I can proudly report that our servers stayed up throughout the whole crisis (albeit running slower than normal), which is a testament to CFMX, some good hardware, a stable database system, and a lot of good code. As the number of simultaneous requests hitting the servers continued to increase, it again emphasized the point that I've made in this space several times - and that CFDJ covers every month - which is how important proper coding, caching, and other optimization techniques are. Not only will they help out in attacks like this, but your everyday users will appreciate them as well.
As we struggled to stop the incoming flow, we found that stepping up the security levels on our firewall, a seemingly logical first step, only provided marginal success at best since the requests weren't coming in on nonstandard ports. What eventually did do the trick was some code for Apache from Scott Wiersdorf @ www.perlcode.org/tutorials/apache/attacks.html. Basically, those brilliant nine lines of http.conf code trapped these attacks that were coming in without a user-agent, or referrer and were accessing just '/.' These requests were a) redirected back to the source (a lovely touch if you ask me and one that has certainly brought a reduction in the overall level); and b) not passed on to ColdFusion to execute, nor were they logged.
We solved this problem with Scott's hands-on help, and what this whole incident drove home for me (other than the fact that the people that come up with these attacks should be rounded up and forced into more awful things than I'm allowed to write in these pages) is another example of the fantastic developer community that's out there, and that can be called upon when in need. You don't need to wait for a disaster to strike, because staying in touch with the community can help you in your daily tasks - learning what else is out there; expanding your knowledge; and most of all staying current on trends, resources, and solutions to those problems that will undoubtedly crop up.

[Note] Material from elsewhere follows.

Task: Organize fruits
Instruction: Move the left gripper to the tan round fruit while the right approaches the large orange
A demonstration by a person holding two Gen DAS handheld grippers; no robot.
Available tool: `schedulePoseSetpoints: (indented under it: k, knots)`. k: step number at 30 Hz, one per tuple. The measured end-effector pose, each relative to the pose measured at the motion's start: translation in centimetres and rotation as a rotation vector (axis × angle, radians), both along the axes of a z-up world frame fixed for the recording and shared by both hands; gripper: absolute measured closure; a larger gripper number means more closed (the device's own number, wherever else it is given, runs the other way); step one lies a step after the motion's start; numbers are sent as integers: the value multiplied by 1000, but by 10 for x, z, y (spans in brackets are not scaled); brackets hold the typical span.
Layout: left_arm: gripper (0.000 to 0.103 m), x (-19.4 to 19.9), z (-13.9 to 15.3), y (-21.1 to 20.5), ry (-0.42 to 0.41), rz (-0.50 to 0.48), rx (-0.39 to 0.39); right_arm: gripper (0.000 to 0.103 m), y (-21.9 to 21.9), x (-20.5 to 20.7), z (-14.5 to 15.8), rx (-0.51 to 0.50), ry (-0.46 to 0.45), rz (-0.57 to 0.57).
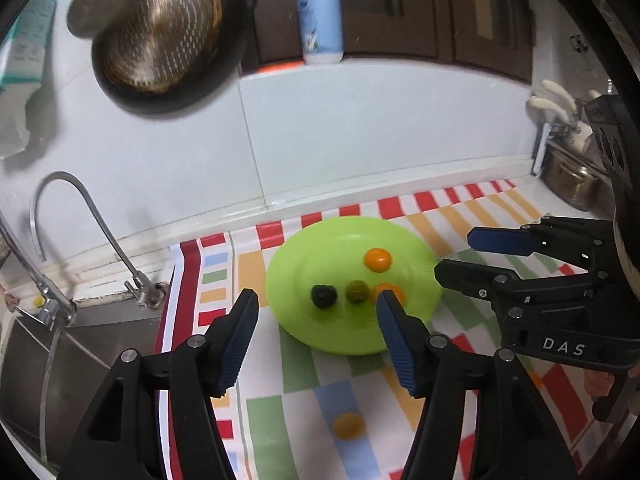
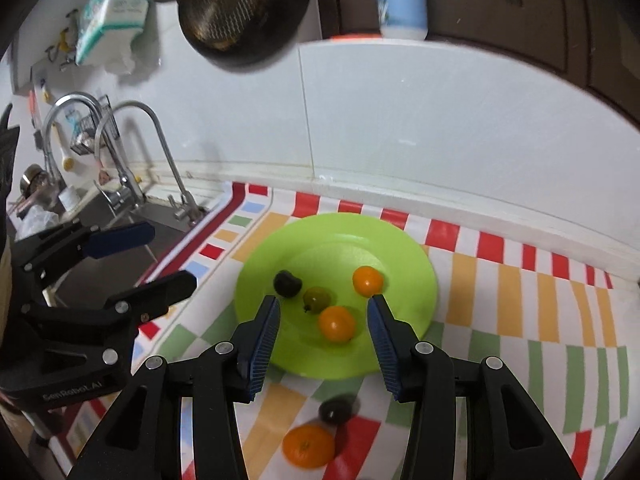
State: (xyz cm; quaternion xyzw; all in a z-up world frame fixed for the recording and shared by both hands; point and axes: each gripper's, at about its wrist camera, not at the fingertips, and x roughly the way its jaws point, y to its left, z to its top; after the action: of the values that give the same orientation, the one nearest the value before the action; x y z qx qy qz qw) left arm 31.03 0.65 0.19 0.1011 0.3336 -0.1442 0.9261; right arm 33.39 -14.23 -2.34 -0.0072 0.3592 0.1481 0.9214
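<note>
Plate: a green plate [image 2: 412, 280] lay on the striped cloth [image 2: 520, 292] beside the sink [image 1: 60, 360]; four small fruits sat on it: a dark fruit [image 2: 287, 282], a green fruit [image 2: 316, 299], and two orange fruits [image 2: 367, 280] [image 2: 337, 323]
Left on the cloth: the right wrist view showed a larger orange fruit [image 2: 308, 446] and, touching or just beside it, a blurred dark one [image 2: 335, 410], both short of the plate; the left wrist view showed one orange fruit [image 1: 349, 425] on the cloth; whether that was the same one I could not tell
Progress: judged partly done; four fruits plated, at least two waiting
Left gripper [image 1: 316, 334]: fingers spread wide apart; nothing between them; poised near the plate's near rim
Right gripper [image 2: 324, 334]: fingers likewise wide apart and empty; above the plate's near edge, the loose fruits below it
Writing: "DAS" on the right gripper's body in the left view; "GenRobot.AI", as far as legible, on the left gripper's body in the right view; the label of the pump bottle [image 1: 320, 16] on the ledge too blurred to read
</note>
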Motion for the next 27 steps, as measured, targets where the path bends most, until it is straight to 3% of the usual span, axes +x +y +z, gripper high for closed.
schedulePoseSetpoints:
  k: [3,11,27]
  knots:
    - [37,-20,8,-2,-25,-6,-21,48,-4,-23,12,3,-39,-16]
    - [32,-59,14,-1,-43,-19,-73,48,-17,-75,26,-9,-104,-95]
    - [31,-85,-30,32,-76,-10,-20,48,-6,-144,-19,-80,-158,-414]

So if you haven't made a New Year's resolution yet, or even if you have, getting involved in the CF community is worth adding to the list (and keeping, unlike those diets and other plans). If you've been to Macromedia's conferences, user groups, or the other smaller events out there, then you know exactly what I'm talking about. If you're an active participant in one of the many CF mailing lists or Web forums out there, then you know exactly what I'm talking about too. If you're not yet a part, then I hope to see you out there in 2004. It's going to be an exciting year.